Start at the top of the records and, please, print each line exactly through the line that contains "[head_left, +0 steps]", leaving out all pictures.

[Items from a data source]
________________________________________

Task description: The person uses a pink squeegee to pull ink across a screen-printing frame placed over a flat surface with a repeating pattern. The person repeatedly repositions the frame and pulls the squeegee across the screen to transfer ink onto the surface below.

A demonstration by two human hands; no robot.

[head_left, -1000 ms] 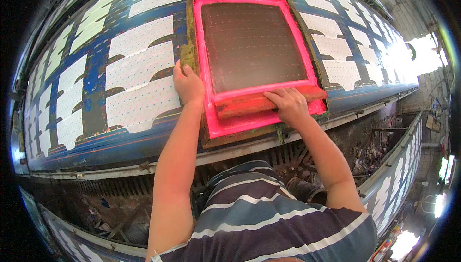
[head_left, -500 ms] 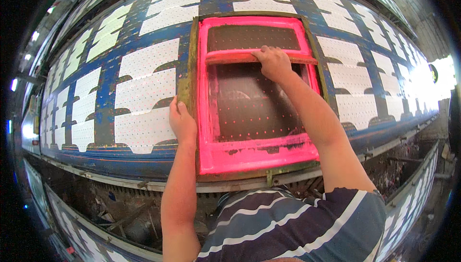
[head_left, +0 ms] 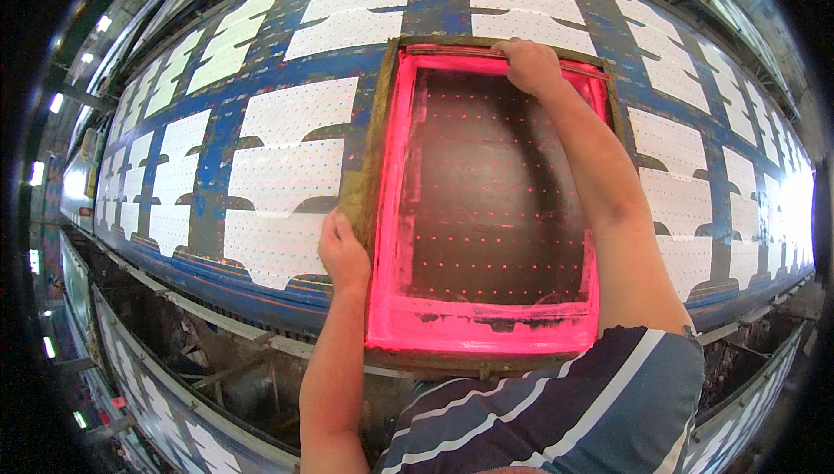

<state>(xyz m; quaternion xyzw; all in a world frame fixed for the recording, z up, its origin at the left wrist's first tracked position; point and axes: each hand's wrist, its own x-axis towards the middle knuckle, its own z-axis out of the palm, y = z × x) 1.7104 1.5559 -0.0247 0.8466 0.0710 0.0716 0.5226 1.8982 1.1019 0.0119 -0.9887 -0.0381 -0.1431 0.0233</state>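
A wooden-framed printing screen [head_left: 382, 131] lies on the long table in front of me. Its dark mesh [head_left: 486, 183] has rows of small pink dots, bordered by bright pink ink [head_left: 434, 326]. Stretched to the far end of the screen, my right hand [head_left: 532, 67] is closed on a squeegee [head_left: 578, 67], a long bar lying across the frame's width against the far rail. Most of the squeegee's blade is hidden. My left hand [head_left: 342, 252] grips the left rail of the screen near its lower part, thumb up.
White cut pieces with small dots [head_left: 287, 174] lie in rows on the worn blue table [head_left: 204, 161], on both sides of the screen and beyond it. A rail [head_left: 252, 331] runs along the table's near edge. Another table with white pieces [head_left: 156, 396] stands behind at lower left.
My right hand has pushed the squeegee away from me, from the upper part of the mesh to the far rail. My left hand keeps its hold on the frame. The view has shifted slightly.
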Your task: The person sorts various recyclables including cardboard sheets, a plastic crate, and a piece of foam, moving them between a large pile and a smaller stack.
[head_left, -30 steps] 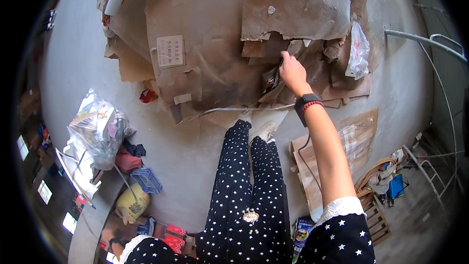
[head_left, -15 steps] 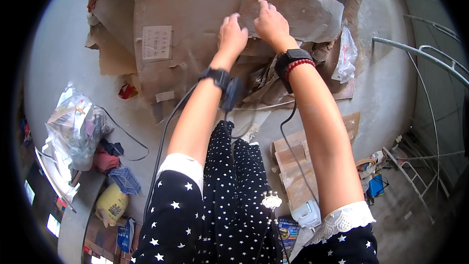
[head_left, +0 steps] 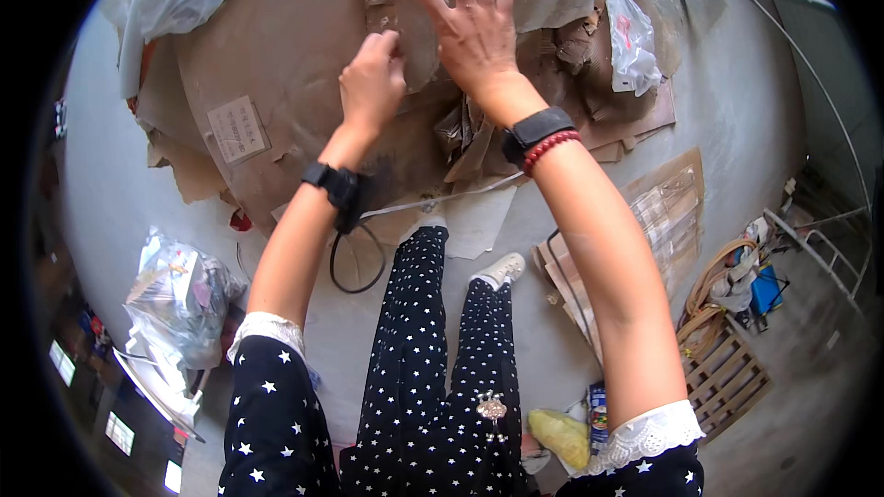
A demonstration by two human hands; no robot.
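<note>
a torn cardboard piece (head_left: 414, 46) sits on top of the cardboard pile (head_left: 295, 64) on the floor (head_left: 737, 129), its long axis running away from the person, upper end toward the top of the view. the left hand (head_left: 371, 83) has its fingers clenched on the piece's lower left edge. the right hand (head_left: 471, 26) lies flat on the piece, fingers spread and released, pointing away. both arms reach forward, each with a black wristband; the right also wears a red bead bracelet (head_left: 551, 149). a white plastic bag (head_left: 632, 37) lies right of the pile, a stuffed clear bag (head_left: 180, 290) at the lower left, a wooden pallet (head_left: 727, 373) at the lower right. a black cable (head_left: 354, 267) loops by the legs.
</note>
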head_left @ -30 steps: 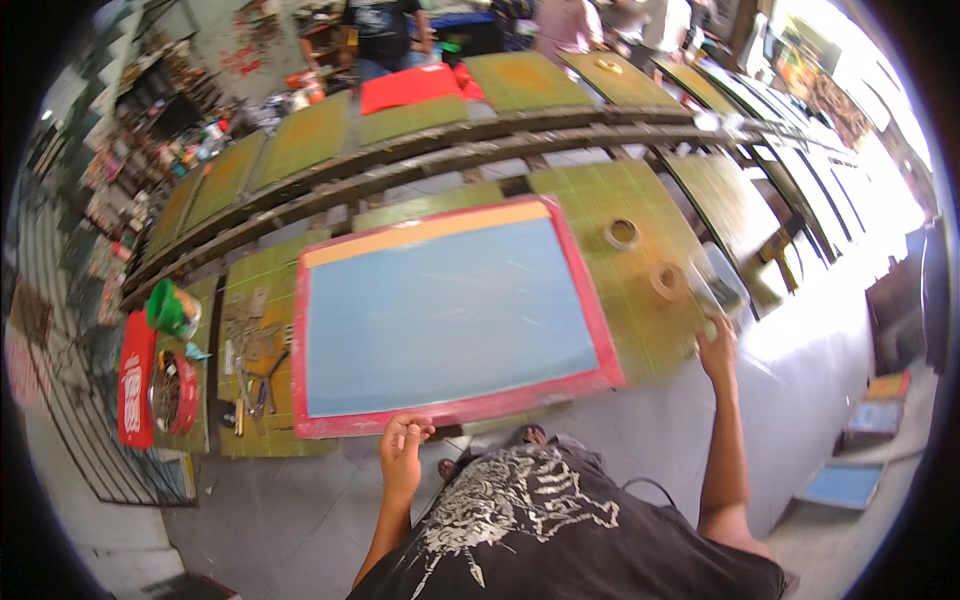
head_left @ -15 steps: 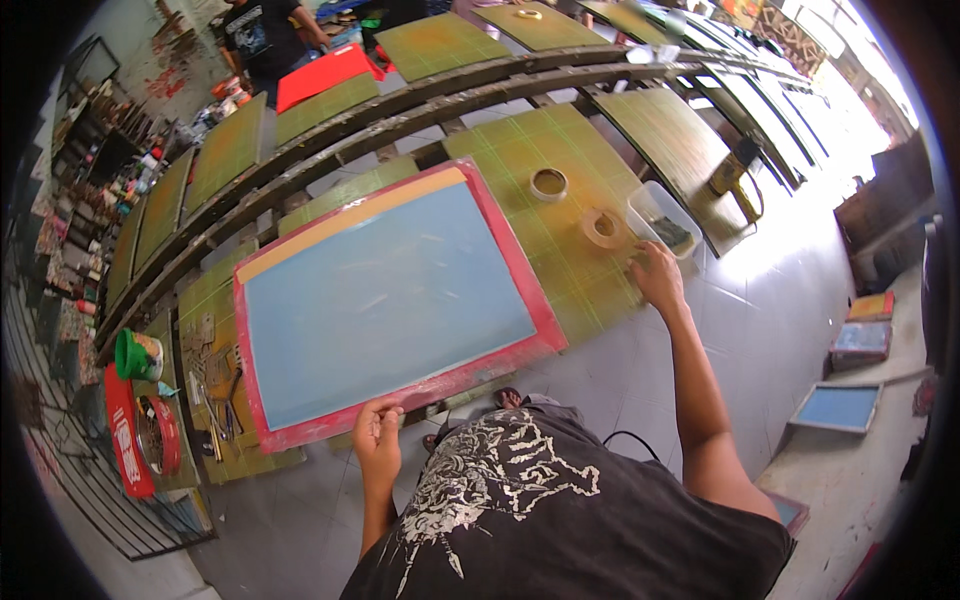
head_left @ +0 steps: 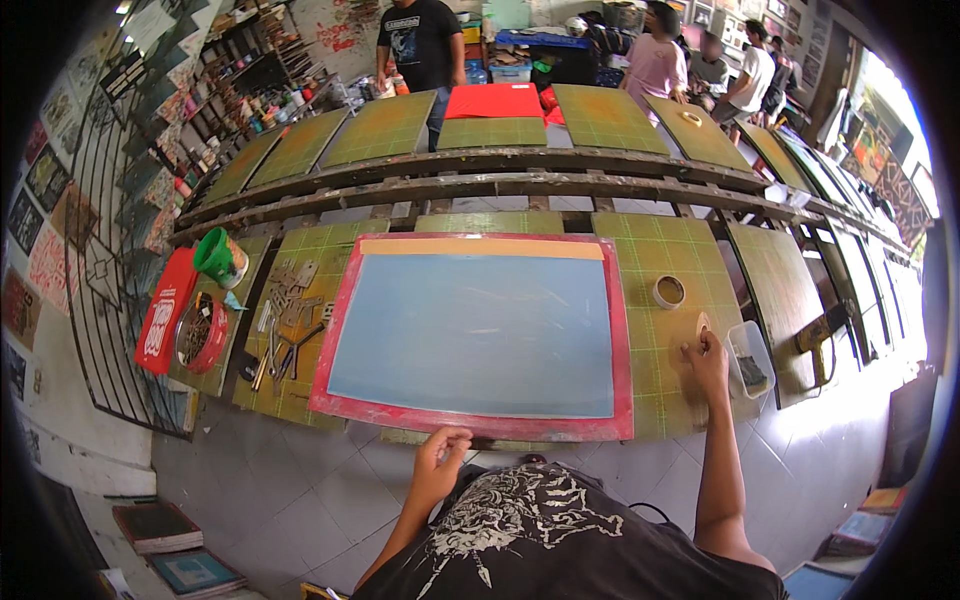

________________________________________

COMPLETED EXERCISE:
Task description: The person uses a pink squeegee to pull ink across a screen-printing frame placed over a flat surface with a repeating pattern. The person repeatedly repositions the frame and pulls the squeegee across the screen to transfer ink onto the surface below.

A demonstration by two human hands; no robot.

[head_left, -1000 ms] 
[head_left, -500 ms] 
[head_left, +0 ms] 

<state>(xyz m; quaternion xyzw; all in a world frame fixed for the recording, z up, its origin at the left wrist's first tracked position; point and axes: each hand's wrist, its own x-axis towards the middle knuckle, its own z-axis out of the palm, y = z × x) 1.7104 1.5559 -0.0247 0.8466 0.0710 0.0716 0.5226 1.8982 1.1019 0.0119 -0.9887 -0.0381 -0.1431 0.0233</state>
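A wooden-framed printing screen [head_left: 382, 131] lies on the long table in front of me. Its dark mesh [head_left: 486, 183] has rows of small pink dots, bordered by bright pink ink [head_left: 434, 326]. Stretched to the far end of the screen, my right hand [head_left: 532, 67] is closed on a squeegee [head_left: 578, 67], a long bar lying across the frame's width against the far rail. Most of the squeegee's blade is hidden. My left hand [head_left: 342, 252] grips the left rail of the screen near its lower part, thumb up.
White cut pieces with small dots [head_left: 287, 174] lie in rows on the worn blue table [head_left: 204, 161], on both sides of the screen and beyond it. A rail [head_left: 252, 331] runs along the table's near edge. Another table with white pieces [head_left: 156, 396] stands behind at lower left.
My right hand has pushed the squeegee away from me, from the upper part of the mesh to the far rail. My left hand keeps its hold on the frame. The view has shifted slightly.
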Your task: The person sorts various recyclables including cardboard sheets, a plastic crate, and a piece of foam, moving them between a large pile and a smaller stack.
[head_left, -30 steps] 
[head_left, -15 steps] 
[head_left, +0 steps] 

Here the answer is complete.